Chair Leanne Wood opened the special meeting saying the committee's recommendations would go to the full Board and be shared with the Executive Appropriations Committee. "We were asked to evaluate a report that came out from PEA and to provide whatever recommendations come out of here to our board next week," she said.
Public commenters, including parents and advocates, urged the board to maintain the current service model and warned that limiting services could harm language access and development. "We value the campus programs, the outreach, the PIP, the bimodal bilingual communication model," said Roberta Dunlap, a third-generation deaf parent, who opposed recommendations she said would "limit parent choice and reduce comprehensive services." Mary Walker, a parent of blind adults, also urged stronger oversight and clearer separation of blind and deaf program reporting after recent audits.
Deputy Superintendent Voorhees and USDB administration clarified legal and programmatic issues raised in the PEA memo. Voorhees explained the difference between Section 504 accommodation plans and IDEA IEPs, telling the committee that "IEP teams determine placement and specialized instruction; 504 plans provide accommodations and sometimes short-term instruction but 504 teams do not formally place students." The committee heard a staff estimate that roughly 15% of current campus students are served under 504 plans rather than IEPs.
The committee objected to two PEA proposals in particular: statutory language that would prescribe the USDB's role in placement (instead of leaving placement decisions to IEP teams) and language that would exclude students without an IEP from USDB placement. The standing committee recommended preserving the option for students with hearing or vision loss who have an IEP or require Section 504 accommodations to attend campus programs, while clarifying that the board's recommendation is to preserve the option rather than mandate universal placement.
Members also debated the PEA suggestion to transition USDB campus students into the regular K–12 Weighted Pupil Unit (WPU) and special education add-on model. Staff briefed the committee on PEA's fiscal assumption (approximately 325 full-time equivalent students), noting the working group's estimate that the change could increase statewide WPU costs by roughly $4,000,000 while still leaving operational gaps. Board members asked staff for further financial modeling and recommended the Legislature study a USDB-specific weighted WPU to reflect the school's unique operating costs.
The committee discussed USIMAC and other program funding, and staff clarified USIMAC receives a separate appropriation and uses APH funds; members asked staff to document historic USDB carryforward transfers to USIMAC to show the full funding picture.

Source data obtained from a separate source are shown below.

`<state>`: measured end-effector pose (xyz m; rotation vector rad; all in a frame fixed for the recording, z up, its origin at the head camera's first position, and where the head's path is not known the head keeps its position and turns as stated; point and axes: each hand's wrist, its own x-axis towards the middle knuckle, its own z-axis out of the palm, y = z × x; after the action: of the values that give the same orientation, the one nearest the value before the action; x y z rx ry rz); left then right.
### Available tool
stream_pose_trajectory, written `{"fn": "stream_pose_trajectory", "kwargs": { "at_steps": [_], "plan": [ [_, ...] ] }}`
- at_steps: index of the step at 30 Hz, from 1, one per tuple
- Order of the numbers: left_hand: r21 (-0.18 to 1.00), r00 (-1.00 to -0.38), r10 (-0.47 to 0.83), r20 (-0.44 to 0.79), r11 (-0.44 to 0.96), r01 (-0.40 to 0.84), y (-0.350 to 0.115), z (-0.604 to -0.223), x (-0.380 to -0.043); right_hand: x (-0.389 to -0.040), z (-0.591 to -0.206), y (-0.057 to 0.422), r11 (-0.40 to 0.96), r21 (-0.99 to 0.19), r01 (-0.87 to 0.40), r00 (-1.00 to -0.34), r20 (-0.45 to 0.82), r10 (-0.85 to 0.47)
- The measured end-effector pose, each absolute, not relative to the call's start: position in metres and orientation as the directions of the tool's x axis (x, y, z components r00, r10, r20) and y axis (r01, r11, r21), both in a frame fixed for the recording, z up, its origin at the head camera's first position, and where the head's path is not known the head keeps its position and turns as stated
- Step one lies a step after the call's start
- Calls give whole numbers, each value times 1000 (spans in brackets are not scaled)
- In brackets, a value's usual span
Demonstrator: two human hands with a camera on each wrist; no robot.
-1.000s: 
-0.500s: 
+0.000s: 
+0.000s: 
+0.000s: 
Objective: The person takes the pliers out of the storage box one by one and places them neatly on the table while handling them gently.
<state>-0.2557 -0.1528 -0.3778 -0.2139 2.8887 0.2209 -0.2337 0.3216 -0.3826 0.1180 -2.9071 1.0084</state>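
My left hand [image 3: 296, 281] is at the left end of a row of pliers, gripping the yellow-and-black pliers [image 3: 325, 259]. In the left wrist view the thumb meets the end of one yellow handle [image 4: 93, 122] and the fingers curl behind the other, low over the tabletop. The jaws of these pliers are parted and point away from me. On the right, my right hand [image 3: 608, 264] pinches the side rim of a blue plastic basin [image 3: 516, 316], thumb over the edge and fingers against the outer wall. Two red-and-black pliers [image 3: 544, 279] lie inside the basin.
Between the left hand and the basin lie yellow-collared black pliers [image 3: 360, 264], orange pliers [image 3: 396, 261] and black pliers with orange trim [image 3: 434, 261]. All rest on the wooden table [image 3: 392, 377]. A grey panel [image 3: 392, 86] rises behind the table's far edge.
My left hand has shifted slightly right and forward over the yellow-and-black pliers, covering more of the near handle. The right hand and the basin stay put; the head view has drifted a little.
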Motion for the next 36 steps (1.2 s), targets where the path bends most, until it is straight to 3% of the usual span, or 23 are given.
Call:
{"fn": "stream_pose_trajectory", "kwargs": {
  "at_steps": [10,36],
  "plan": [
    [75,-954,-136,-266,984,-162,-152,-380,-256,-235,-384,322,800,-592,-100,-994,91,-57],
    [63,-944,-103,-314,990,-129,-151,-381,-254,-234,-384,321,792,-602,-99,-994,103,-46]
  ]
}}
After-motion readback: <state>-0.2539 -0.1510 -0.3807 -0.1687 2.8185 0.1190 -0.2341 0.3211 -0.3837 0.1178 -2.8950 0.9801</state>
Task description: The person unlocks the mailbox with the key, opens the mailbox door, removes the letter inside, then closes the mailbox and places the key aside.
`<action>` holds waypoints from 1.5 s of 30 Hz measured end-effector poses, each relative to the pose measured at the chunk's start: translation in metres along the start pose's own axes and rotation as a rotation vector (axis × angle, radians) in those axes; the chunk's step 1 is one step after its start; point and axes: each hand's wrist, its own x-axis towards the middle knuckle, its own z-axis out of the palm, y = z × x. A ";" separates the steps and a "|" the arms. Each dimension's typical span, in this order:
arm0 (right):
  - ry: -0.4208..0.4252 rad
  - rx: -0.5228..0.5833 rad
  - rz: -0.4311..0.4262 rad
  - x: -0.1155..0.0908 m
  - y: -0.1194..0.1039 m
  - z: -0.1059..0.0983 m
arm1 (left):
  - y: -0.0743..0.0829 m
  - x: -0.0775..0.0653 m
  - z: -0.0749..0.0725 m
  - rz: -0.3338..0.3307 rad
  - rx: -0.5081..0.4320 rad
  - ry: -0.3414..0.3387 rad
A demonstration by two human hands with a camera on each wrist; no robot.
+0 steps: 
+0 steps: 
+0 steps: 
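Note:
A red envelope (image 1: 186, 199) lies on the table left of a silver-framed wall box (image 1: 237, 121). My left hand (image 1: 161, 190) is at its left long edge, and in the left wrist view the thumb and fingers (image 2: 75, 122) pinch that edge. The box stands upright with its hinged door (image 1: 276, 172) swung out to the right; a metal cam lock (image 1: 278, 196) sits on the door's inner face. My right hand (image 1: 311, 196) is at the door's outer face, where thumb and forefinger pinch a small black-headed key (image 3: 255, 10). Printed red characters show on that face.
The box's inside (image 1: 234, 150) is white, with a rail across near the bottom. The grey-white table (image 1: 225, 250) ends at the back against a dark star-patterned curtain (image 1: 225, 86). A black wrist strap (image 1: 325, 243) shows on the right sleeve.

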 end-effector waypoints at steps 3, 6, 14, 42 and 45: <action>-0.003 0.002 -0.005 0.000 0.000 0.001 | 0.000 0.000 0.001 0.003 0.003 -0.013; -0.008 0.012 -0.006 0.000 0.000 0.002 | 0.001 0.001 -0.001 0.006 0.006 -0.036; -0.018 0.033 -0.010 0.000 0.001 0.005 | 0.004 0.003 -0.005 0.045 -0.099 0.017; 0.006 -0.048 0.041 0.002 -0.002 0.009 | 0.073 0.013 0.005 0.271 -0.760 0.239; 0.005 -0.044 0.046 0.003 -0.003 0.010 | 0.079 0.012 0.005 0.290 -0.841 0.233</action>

Board members pushed back on PEA language that would require the state or Legislature to approve new course offerings or facility changes, arguing the Board (as the USDB LEA) should retain authority to determine educational programming while seeking legislative capital funding where required. The committee also opposed limiting comprehensive high-school services to the Salt Lake campus and urged a multicampus approach and continued partnership with local education agencies for satellite classroom models.
After edits and formatting discussion — including an agreement to provide an accessible version and to present PEA recommendations alongside the Board's point-by-point responses for clarity — Member Randy Booth moved that the committee send the response to the full Board for review and approval with technical changes and provide an accessible public document. The motion passed unanimously by voice vote.
Next steps: the committee directed staff to produce financial cost analyses, a more compact and accessible letter that pairs PEA recommendations with USBE responses, and additional stakeholder input. The standing committee's response will be considered by the full Utah State Board of Education at its next meeting.
(Reporting in this item is based on the USBE USDB Standing Committee special meeting transcript and the public comments and staff presentations that occurred during it.)